WORK TO COMPLETE -
Word for word, restate the listing; omit the pictures.

SOURCE MATERIAL -
BEGIN
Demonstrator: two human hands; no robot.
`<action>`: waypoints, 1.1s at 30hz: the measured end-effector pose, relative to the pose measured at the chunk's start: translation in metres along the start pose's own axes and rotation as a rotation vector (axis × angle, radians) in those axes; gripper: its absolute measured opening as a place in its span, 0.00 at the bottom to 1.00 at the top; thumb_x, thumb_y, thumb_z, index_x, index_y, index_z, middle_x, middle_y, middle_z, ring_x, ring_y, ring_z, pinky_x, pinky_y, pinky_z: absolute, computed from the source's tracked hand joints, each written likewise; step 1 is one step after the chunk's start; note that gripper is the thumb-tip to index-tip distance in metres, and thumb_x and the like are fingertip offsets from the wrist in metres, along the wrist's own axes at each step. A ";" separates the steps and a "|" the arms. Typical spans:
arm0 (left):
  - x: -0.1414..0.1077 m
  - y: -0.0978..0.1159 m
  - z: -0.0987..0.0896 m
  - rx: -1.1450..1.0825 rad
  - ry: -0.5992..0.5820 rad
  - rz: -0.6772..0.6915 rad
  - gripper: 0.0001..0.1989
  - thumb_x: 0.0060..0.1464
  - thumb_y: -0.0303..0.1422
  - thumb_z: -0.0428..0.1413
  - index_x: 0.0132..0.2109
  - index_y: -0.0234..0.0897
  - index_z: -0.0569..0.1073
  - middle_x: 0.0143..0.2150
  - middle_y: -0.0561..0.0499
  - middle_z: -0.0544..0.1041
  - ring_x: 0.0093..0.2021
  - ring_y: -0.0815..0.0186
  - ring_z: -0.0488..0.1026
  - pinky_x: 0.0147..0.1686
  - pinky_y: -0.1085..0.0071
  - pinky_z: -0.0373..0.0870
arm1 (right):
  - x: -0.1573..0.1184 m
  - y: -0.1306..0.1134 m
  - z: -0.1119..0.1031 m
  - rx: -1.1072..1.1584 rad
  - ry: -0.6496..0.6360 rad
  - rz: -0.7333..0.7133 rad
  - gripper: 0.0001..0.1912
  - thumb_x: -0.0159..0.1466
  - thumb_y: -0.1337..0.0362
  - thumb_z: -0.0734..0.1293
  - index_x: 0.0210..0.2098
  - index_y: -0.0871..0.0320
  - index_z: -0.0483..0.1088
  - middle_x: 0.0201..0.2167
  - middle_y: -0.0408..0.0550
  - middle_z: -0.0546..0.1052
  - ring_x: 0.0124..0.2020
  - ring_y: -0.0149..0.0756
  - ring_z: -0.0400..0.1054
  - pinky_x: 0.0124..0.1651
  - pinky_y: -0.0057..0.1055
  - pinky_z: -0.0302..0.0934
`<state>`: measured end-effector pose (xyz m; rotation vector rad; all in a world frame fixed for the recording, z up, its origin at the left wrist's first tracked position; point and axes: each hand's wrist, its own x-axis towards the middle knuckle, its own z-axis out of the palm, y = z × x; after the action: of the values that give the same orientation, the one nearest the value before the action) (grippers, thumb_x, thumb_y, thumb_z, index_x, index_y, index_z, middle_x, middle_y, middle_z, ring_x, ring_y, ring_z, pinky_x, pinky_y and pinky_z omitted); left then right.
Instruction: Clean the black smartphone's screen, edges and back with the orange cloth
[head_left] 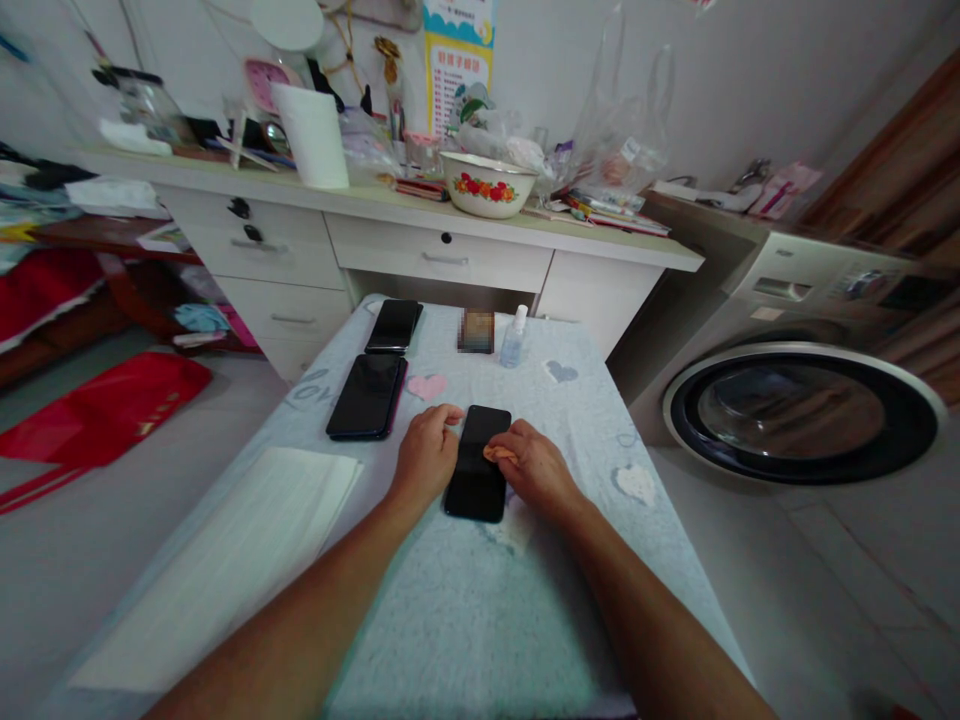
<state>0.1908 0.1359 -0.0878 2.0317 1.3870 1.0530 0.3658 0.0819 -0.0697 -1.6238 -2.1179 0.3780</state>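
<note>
While the black phone (476, 490) lies on the tablecloth (420, 610), the right hand (541, 465) pinches an orange cloth (496, 454) over its screen. At the phone's ten o'clock edge, the left hand (429, 445) curls its fingers; whether they grip cannot be told. A spray bottle (512, 345) stands at one o'clock and a dark phone (366, 395) lies at ten, where cloth lettering (309, 395) seems to read "Lov". Farther off, a wall poster (459, 85) at twelve bears Chinese characters, too small to read surely; a red bag (112, 405) at nine shows blurred marks.
</note>
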 end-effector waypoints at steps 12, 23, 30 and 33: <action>0.004 -0.004 -0.003 0.011 -0.107 -0.013 0.16 0.51 0.21 0.44 0.41 0.40 0.72 0.37 0.50 0.79 0.41 0.64 0.76 0.42 0.69 0.69 | -0.004 -0.014 0.002 0.038 -0.092 -0.108 0.12 0.60 0.71 0.63 0.40 0.54 0.74 0.37 0.45 0.70 0.35 0.30 0.65 0.39 0.25 0.58; 0.008 -0.009 -0.003 -0.001 -0.090 -0.027 0.16 0.51 0.22 0.45 0.43 0.40 0.72 0.36 0.52 0.79 0.40 0.64 0.76 0.40 0.69 0.68 | -0.007 -0.029 -0.001 0.028 -0.175 -0.216 0.12 0.61 0.72 0.62 0.39 0.53 0.74 0.36 0.44 0.69 0.34 0.28 0.64 0.37 0.24 0.56; 0.009 -0.008 -0.002 0.055 -0.075 -0.025 0.18 0.50 0.21 0.46 0.44 0.39 0.72 0.36 0.51 0.79 0.42 0.62 0.75 0.44 0.66 0.67 | 0.012 -0.014 -0.001 -0.111 -0.084 -0.102 0.11 0.64 0.68 0.61 0.43 0.54 0.73 0.39 0.46 0.70 0.37 0.32 0.65 0.40 0.26 0.57; 0.009 -0.008 -0.002 0.054 -0.074 -0.036 0.18 0.49 0.20 0.46 0.45 0.39 0.71 0.36 0.51 0.80 0.42 0.61 0.74 0.44 0.66 0.67 | 0.025 -0.012 -0.005 -0.161 -0.089 -0.089 0.11 0.64 0.68 0.61 0.43 0.54 0.73 0.40 0.47 0.69 0.39 0.32 0.65 0.41 0.26 0.56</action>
<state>0.1863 0.1469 -0.0889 2.0551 1.4230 0.9256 0.3532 0.1027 -0.0553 -1.6199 -2.3314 0.2616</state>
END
ANSWER SPACE -
Demonstrator: two human hands; no robot.
`<action>`: waypoints, 1.1s at 30hz: the measured end-effector pose, relative to the pose measured at the chunk's start: translation in metres along the start pose's own axes and rotation as a rotation vector (axis × angle, radians) in those axes; gripper: its absolute measured opening as a place in its span, 0.00 at the bottom to 1.00 at the top; thumb_x, thumb_y, thumb_z, index_x, index_y, index_z, middle_x, middle_y, middle_z, ring_x, ring_y, ring_z, pinky_x, pinky_y, pinky_z: absolute, computed from the source's tracked hand joints, each written likewise; step 1 is one step after the chunk's start; note that gripper is the thumb-tip to index-tip distance in metres, and thumb_x and the like are fingertip offsets from the wrist in metres, along the wrist's own axes at each step. A ";" separates the steps and a "|" the arms. Typical spans:
arm0 (left):
  - x: -0.1414..0.1077 m
  - y: -0.0978..0.1159 m
  - z: -0.0987..0.0896 m
  - rx: -1.1450..1.0825 rad
  - ry: -0.5992..0.5820 rad
  - rz: -0.6772..0.6915 rad
  - gripper: 0.0001..0.1989
  - thumb_x: 0.0060..0.1464
  - thumb_y: -0.0303..0.1422
  - thumb_z: -0.0428..0.1413
  - index_x: 0.0132..0.2109
  - index_y: -0.0234..0.0897
  - index_z: -0.0569..0.1073
  - middle_x: 0.0143..0.2150
  - middle_y: -0.0561..0.0499
  - middle_z: -0.0544..0.1041
  - ring_x: 0.0093..0.2021
  - ring_y: -0.0815..0.0186
  - ring_z: -0.0488..0.1026
  - pinky_x: 0.0147..0.1686
  - pinky_y: -0.1085..0.0071
  - pinky_z: -0.0373..0.0870
arm1 (right):
  - x: -0.1573..0.1184 m
  - y: -0.1306..0.1134 m
  - z: -0.1119..0.1031 m
  - rx: -1.1072..1.1584 rad
  - ry: -0.6496..0.6360 rad
  - rz: -0.7333..0.7133 rad
  - gripper: 0.0001..0.1912
  - thumb_x: -0.0159..0.1466
  - thumb_y: -0.1337..0.0362
  - thumb_z: -0.0734..0.1293
  - index_x: 0.0210..0.2098
  - index_y: -0.0871..0.0320
  - index_z: -0.0483..0.1088
  - middle_x: 0.0201..0.2167
  - middle_y: -0.0408..0.0550
  - middle_z: -0.0546..0.1052
  - ring_x: 0.0124..0.2020
  - ring_y: -0.0149..0.0756
  - ring_z: -0.0400..0.1054
  - pinky_x: 0.0124..0.1651
  - pinky_y: -0.0057..0.1055
  - pinky_z: -0.0302..0.0934
`<state>`: measured end-effector pose (xyz m; rotation vector rad; all in a world frame fixed for the recording, z up, its origin at the left wrist's first tracked position; point and axes: each hand's wrist, its own x-axis towards the middle knuckle, its own z-axis out of the palm, y = z × x; after the action: of the values that give the same orientation, the one nearest the value before the action) (grippers, thumb_x, thumb_y, thumb_z, index_x, index_y, index_z, middle_x, middle_y, middle_z, ring_x, ring_y, ring_z, pinky_x, pinky_y and pinky_z omitted); left then right.
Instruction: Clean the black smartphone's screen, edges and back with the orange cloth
[head_left] 
<state>0.1908 0.1359 -0.0878 2.0317 1.3870 1.0530 0.3658 0.0819 -0.0697 -1.6238 -2.1179 0.3780</state>
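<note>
While the black phone (476, 490) lies on the tablecloth (420, 610), the right hand (541, 465) pinches an orange cloth (496, 454) over its screen. At the phone's ten o'clock edge, the left hand (429, 445) curls its fingers; whether they grip cannot be told. A spray bottle (512, 345) stands at one o'clock and a dark phone (366, 395) lies at ten, where cloth lettering (309, 395) seems to read "Lov". Farther off, a wall poster (459, 85) at twelve bears Chinese characters, too small to read surely; a red bag (112, 405) at nine shows blurred marks.
</note>
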 end-effector waypoints at steps 12, 23, 30 and 33: <action>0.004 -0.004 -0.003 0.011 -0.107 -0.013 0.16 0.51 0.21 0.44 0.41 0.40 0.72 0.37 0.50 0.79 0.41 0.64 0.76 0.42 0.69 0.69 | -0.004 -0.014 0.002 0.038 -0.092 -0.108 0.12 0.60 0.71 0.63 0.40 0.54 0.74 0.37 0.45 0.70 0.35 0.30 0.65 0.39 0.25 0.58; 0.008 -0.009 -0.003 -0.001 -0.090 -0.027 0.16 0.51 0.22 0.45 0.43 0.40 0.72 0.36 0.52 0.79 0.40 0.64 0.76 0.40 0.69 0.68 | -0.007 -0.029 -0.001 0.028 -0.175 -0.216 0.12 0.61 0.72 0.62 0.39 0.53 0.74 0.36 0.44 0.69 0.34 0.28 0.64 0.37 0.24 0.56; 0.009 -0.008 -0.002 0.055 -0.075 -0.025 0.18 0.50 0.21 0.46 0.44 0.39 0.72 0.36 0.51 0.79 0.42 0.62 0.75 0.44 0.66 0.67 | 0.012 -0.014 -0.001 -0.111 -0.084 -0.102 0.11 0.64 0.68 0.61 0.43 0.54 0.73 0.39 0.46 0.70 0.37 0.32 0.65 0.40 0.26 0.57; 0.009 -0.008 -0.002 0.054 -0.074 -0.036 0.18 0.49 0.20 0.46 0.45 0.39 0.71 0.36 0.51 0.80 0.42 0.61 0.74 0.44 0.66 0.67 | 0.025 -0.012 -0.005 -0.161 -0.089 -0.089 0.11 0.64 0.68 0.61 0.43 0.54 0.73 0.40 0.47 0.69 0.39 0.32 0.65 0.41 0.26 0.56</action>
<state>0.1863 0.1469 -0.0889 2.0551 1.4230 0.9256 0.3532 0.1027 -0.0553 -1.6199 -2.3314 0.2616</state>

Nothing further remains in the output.